The meal follows an omakase sequence rather than a single signature, but the sirloin sukiyaki in the Kansai style using Matsusaka beef and the closing charcoal-cooked steak are the courses most specific to Okadamae's format. Both appear consistently across the seasonal menu as structural anchors. The sukiyaki preparation is documented as using a melt-in-the-mouth cut from Matsusaka; the steak is finished over a Spanish charcoal oven.
How would you describe the vibe at Okadamae?
The atmosphere is quiet and concentrated in the way that small Tokyo counters tend to be: 16 seats in a basement room, all attention directed at the preparation happening in front of you. There is no ambient noise from a larger dining floor. Azabu-Juban sets a certain expectation for polish, and the format of live preparation creates a kind of sustained attentiveness that is harder to achieve in a conventional table-service setting. It is a serious dining environment, not a social occasion designed around conversation between tables.
Is Okadamae a family-friendly restaurant?
The counter format, the omakase pace, and the price tier that characterises Azabu-Juban's premium rooms make Okadamae a poor fit for young children. The 16-seat counter requires sustained engagement with each course, and the format depends on a certain stillness in the room. Older teenagers with a genuine interest in the cuisine and format would be a different consideration, but this is not a restaurant designed around shared family dining in the conventional sense.

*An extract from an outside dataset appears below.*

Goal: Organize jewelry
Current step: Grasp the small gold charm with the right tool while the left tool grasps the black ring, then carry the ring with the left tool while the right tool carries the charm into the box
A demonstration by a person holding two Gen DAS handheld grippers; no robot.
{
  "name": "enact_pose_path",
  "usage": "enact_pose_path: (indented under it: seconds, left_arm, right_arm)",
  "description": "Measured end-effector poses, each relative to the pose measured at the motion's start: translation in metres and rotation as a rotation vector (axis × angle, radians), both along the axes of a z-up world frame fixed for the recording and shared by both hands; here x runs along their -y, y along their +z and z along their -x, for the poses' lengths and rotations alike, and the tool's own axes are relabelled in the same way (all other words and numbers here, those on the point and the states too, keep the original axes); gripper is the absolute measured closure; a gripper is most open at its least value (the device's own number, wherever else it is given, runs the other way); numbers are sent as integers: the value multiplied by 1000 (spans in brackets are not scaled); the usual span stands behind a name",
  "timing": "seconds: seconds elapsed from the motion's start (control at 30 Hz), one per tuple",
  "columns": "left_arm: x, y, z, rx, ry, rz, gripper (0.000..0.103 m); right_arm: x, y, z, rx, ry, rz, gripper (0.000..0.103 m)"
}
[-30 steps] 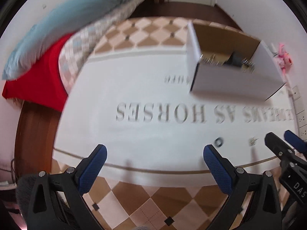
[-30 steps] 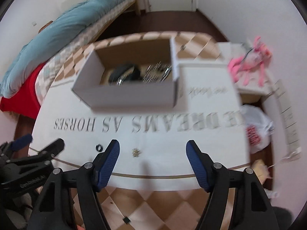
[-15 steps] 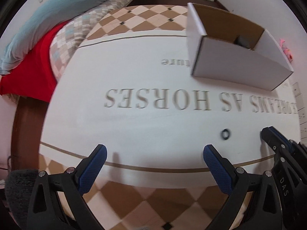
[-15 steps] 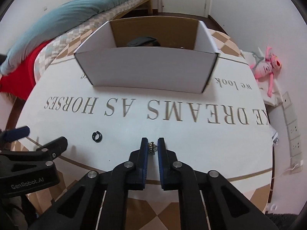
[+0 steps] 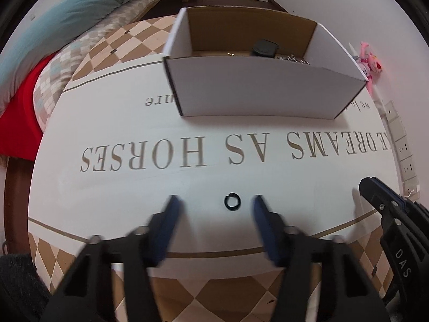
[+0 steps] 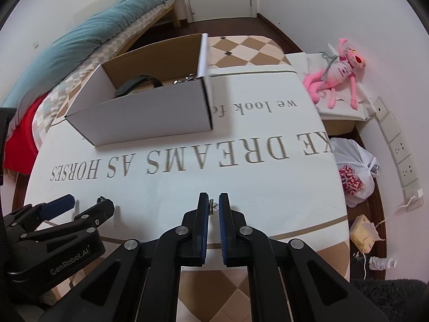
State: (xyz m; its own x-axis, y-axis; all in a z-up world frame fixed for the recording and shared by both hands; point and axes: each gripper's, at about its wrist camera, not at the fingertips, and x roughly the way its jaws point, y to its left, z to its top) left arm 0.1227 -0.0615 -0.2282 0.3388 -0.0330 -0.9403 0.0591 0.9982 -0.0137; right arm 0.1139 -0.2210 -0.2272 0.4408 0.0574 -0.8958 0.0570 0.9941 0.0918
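Bedroom counter (image 5: 112, 187), lettered cloth: left tongs (image 5: 214, 209) stand apart, low, straddling the black ring (image 5: 232, 202) lying flat, likely to pinch it. Right tongs (image 6: 213, 205), level, are clamped on a small metal earring (image 6: 213, 206), probably bound for the white box (image 6: 150, 112) beyond.

One white box (image 5: 257, 86); one black ring (image 5: 232, 202); one small earring (image 6: 212, 206); one pink plush toy (image 6: 335, 73); two tongs (image 5: 214, 209) (image 6: 213, 205)
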Motion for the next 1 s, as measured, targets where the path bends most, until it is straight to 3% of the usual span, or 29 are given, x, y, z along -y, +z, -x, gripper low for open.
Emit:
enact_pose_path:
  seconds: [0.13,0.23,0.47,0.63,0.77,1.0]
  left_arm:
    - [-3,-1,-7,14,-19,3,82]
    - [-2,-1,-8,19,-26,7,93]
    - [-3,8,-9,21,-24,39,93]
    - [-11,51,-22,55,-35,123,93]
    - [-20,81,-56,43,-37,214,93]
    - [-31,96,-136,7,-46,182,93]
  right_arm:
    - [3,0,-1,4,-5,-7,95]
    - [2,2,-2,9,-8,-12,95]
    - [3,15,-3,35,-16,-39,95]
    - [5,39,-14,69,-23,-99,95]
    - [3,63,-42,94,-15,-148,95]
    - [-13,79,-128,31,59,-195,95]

Can I walk in to Okadamae?
At 16 covers, walk-in availability at any given evening is unlikely. Tokyo counter restaurants at this price tier operate at near-full occupancy across most of the week, and the omakase format means tables cannot be held for short sittings to accommodate unplanned arrivals. A reservation made well in advance, typically several weeks minimum by the conventions of comparable Tokyo counters, is the practical approach.